Data Types

Currently RZSQL supports the following data types. These are the types you can use for columns in CREATE TABLE statements, in CAST expressions, and the like.

RZSQL type .NET type SQLite type TSQL type
string(n) System.String varchar nvarchar(n)
string System.String varchar nvarchar(max)
binary(n) System.Byte[] blob varbinary(n)
binary System.Byte[] blob varbinary(max)
guid System.Guid blob uniqueidentifier
bool System.Boolean integer bit
int, int32 System.Int32 integer int
int16 System.Int16 integer smallint
int64 System.Int64 integer bigint
float32 System.Single float float(24)
float, float64 System.Double float float(53)
decimal System.Decimal N/A numeric(38, 19)
datetime System.DateTime N/A datetime2
datetimeoffset System.DateTimeOffset N/A datetimeoffset

The syntax to use when a type name is expected is obvious enough from the first column in the above table, but is also documented in the following railroad diagram:



How types are inferred

RZSQL types are organized in a hierarchy in order to permit things like adding an int64 to an int32. When the typechecker encounters an expression such as a > b, the types of a and b are "unified". This results in an error unless a and b have the same types or one is an ancestor of the other's type.

A type variable such as @x may be unified with types in many places.
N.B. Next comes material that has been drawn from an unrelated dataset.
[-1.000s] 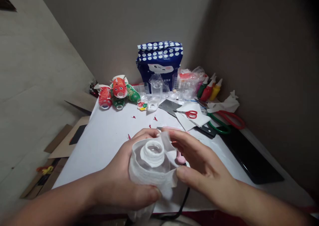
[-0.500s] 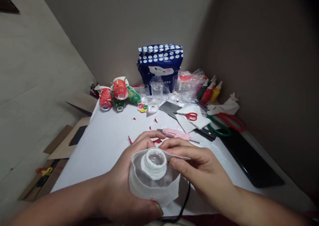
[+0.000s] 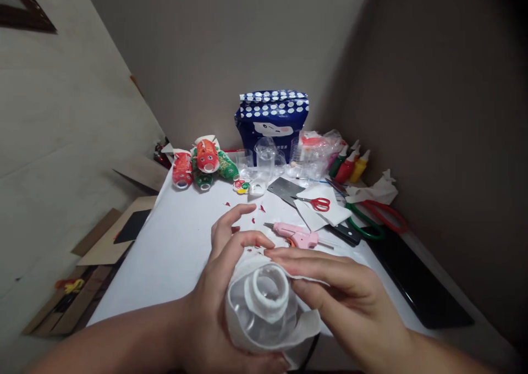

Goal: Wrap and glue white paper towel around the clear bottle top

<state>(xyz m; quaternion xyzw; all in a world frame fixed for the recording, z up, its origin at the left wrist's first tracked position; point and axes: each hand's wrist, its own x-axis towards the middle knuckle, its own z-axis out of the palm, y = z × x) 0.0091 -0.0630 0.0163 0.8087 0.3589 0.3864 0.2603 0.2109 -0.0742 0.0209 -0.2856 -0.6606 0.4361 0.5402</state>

The most specific type always wins, so in the expression @x >= someInt32 and @x < someInt16, @x is inferred to have type int32, because it is lower in the type hierarchy than int16.

Here is the current type hierarchy. Notice that there are some types in the hierarchy that do not appear in the above table. These exist just as constraints so that we can model functions like TSQL's datalength, which works on both binary and string types. It is not possible to reference them in your own RZSQL code, such as in CAST expressions.

type hierarchy

How nullability is inferred

RZSQL makes an effort to infer whether or not an expression's result can be null. This is important since it generates types to represent the result sets of SQL expressions, and must use an option<'a> instead of an 'a if a null might show up in the corresponding column.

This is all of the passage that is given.